Long-eared owls nest in the grasslands and hunt at night for voles, so the ranch is attractive to them, Brown said. Short-eared owls are declining nationally, but there’s at least 32 of them in the Grass Valley area.
“That’s really unusual,” Brown said. “The other thing is there’s a lot of migrating songbirds that come up here to nest and breed, and then they go to Mexico and Central America to winter.”
The area has been identified as the Clark Fork-Grass Valley Important Bird Area because so many species call it home.
“It’s a location that provides a lot of conservation benefits to city and county residents,” Erickson said. “It’s a significant wildlife habitat. And it’s an area where there’s been quite a bit of residential development in the vicinity.”
The easement means that even if the property falls out of the Deschamps family’s hands years down the road, there can be only two houses built on the property and nothing else can be developed. Agriculture will be allowed, however. Because the resale value of the property will be lower due to the restrictions, Charlie Deschamps said it means a farmer will have an easier time purchasing the land. The ranch includes a historic farmhouse that had the first shingled roof in the region.

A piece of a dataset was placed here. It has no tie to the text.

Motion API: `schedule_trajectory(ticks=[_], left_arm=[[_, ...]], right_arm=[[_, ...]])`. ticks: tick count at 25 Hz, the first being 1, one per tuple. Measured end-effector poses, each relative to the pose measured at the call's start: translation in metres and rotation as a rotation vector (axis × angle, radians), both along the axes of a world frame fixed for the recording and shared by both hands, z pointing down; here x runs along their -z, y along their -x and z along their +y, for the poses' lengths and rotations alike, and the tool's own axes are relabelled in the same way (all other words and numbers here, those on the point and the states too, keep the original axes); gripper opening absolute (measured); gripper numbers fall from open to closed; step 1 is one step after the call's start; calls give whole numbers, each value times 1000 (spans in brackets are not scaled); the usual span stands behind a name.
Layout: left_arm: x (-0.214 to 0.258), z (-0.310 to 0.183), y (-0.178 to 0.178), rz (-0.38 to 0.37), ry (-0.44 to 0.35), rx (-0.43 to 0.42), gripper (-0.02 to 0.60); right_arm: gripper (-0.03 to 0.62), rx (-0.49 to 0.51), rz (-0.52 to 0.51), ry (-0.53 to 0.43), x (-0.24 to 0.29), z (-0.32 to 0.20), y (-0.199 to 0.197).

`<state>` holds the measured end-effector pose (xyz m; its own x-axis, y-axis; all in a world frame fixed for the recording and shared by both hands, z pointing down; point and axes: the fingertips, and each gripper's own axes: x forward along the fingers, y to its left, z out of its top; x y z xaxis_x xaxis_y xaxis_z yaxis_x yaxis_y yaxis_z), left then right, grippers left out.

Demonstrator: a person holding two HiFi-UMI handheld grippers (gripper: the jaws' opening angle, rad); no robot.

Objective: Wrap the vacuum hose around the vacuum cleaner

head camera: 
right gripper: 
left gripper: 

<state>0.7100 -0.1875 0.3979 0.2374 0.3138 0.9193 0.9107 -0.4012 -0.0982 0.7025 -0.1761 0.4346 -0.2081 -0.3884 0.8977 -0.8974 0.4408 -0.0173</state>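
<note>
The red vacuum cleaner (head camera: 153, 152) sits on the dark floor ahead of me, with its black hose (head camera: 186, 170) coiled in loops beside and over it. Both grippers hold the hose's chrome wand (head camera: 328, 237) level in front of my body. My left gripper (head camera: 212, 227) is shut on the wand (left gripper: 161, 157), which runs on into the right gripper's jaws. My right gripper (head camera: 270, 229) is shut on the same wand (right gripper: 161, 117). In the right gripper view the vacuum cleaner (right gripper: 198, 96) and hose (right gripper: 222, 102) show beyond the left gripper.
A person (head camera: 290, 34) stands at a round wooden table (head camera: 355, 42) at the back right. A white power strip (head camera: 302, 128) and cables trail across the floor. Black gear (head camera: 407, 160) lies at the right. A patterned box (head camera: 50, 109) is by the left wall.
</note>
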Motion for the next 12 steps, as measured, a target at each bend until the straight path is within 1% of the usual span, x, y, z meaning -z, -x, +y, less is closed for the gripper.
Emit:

Mark Schlitz, the western manager for the Montana Land Reliance, said the Deschamps family chose to work with them because they specialize in agriculture easements. In fact, MLR has protected more property in the state than any other land trust, primarily because they work with huge ranches.
He said agricultural lands are extremely critical to wildlife, despite some misperceptions. Crops may not be as ideal for animals as a pristine native plant landscape, but many ranches contain a mix of both.

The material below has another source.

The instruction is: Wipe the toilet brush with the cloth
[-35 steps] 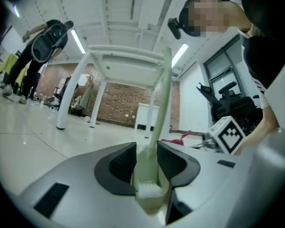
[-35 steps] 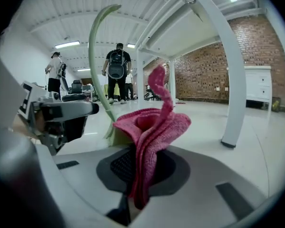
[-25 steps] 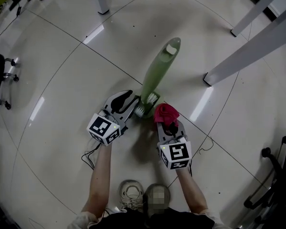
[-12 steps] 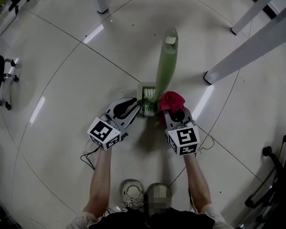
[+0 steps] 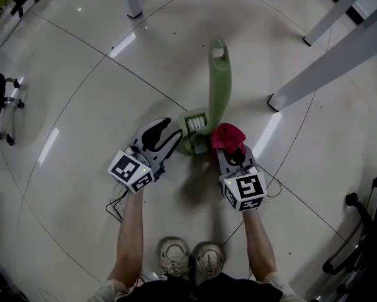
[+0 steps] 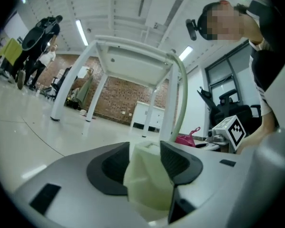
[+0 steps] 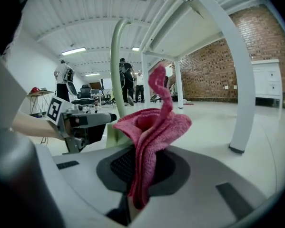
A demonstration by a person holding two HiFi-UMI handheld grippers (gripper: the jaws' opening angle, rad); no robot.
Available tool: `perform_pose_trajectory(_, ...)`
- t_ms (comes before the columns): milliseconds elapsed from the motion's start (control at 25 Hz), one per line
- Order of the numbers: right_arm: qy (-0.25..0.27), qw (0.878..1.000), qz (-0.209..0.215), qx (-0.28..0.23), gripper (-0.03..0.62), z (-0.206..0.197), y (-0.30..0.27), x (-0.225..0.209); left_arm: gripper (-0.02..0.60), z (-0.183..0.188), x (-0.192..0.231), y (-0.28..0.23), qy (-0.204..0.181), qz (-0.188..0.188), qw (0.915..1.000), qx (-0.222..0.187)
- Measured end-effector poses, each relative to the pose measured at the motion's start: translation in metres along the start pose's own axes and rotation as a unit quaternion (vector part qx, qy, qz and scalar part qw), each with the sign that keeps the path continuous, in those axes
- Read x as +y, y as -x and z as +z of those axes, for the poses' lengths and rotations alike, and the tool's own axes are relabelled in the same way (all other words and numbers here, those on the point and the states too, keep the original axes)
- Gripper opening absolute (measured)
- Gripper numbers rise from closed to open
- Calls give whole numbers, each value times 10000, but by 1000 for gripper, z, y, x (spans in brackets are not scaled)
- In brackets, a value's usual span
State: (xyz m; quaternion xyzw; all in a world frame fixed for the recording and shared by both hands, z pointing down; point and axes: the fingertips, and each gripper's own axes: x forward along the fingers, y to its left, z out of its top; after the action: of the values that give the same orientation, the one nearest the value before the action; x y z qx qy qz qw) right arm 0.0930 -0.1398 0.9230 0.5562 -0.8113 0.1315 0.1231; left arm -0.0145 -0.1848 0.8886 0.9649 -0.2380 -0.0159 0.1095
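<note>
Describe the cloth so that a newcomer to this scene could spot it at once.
Over the glossy pale floor, find the right gripper, the one with a marker cube on top. The cloth is bunched in its jaws, beside the pale green brush. It is the only pink, fluffy thing there.

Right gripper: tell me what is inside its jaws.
A pink cloth is pinched in the right gripper, bunching up above its jaws. Its lower end disappears into the gap between the jaws, so how far down it goes cannot be seen.

Head view looks steeply down; gripper views face each other across the toilet brush [image 5: 219,87].
</note>
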Motion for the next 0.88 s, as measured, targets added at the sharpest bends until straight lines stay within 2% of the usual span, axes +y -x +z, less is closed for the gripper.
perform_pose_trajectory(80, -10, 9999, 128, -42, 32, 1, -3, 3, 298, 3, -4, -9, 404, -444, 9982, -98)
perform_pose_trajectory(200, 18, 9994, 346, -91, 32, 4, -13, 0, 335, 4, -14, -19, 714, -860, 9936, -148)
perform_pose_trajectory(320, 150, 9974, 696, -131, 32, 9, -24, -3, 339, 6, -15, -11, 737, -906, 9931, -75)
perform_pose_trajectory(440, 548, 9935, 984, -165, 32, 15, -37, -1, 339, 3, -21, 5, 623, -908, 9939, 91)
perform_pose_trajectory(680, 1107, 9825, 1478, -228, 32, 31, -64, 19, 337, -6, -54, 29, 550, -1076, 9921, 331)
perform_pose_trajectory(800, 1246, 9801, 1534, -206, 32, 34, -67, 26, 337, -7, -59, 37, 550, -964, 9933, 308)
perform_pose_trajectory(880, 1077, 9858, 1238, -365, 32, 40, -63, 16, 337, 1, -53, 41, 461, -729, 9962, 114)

“That’s what’s so unique about this property, is it’s so varied,” he said. “The property’s got 59 percent soils that are (listed by the Department of Natural Resources Conservation) statewide or local importance, prime soils. It’s one of the top easements in the state.”
According to Erickson, there’s only $1.74 million left of the city’s original Open Space Bond money. Some $1.15 million remains in the county’s portion, according to Kali Becher, a rural landscape scientist with the county’s Parks, Trails and Open Lands program.

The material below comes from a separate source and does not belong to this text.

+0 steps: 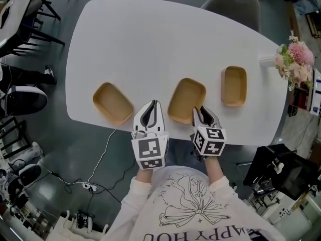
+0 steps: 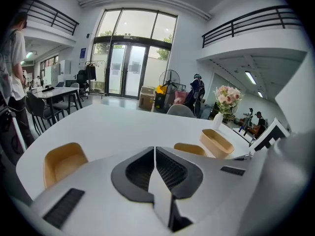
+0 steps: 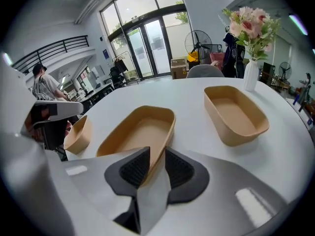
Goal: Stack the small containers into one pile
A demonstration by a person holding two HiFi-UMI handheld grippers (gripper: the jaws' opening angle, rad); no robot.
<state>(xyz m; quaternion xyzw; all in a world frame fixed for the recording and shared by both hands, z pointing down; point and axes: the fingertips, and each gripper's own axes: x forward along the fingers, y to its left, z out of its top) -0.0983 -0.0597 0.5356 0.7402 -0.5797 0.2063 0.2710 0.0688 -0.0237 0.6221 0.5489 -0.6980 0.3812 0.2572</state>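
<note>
Three tan oval containers stand apart on the white table [image 1: 150, 44]: a left one [image 1: 113, 103], a middle one [image 1: 186, 100] and a right one [image 1: 234, 86]. My right gripper [image 1: 199, 110] is at the middle container's near end. In the right gripper view its jaws [image 3: 156, 154] straddle that container's [image 3: 140, 132] near wall, one pad inside and one outside, and they look open around it. The right container [image 3: 236, 113] lies beyond. My left gripper [image 1: 152, 104] hovers at the table's near edge between the left and middle containers, shut on nothing [image 2: 155, 151].
A white vase of pink flowers [image 1: 296, 59] stands at the table's right end, near the right container. A grey chair [image 1: 233, 4] is at the far side. Black chairs [image 1: 45, 4] and floor cables [image 1: 90, 185] lie off to the left.
</note>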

The city has completed 18 projects for a total of 3,049 acres protected with the 2006 bond money. Four projects are under consideration. Additionally, the city has completed four projects with a smaller bond passed in 1995, just within the city limits, for a total of 421 acres protected.
The county has completed more than 20 projects, ranging from less than 50 acres to more than 3,000 for a total of more than 26,000 acres conserved. Becher said that every dollar of open space bond funding has been matched by an average of $4.90 from other sources.
If county and city taxpayers have been pleased with all the open space projects that they’ve paid for since 2006, including land in the South Hills, the North Hills, Marshall Canyon and Grant Creek, they may have to fund another bond in the near future.
“The message is the money for open space is dwindling,” Erickson said. “There have been a lot of projects that have used those funds according to the original purpose. And they have provided a significant amount of conservation in our valley. There are a lot of projects being vetted so after the end of 2016 there’s going to be quite a bit less. If we want this program to continue we’re going to have to seek additional funding.”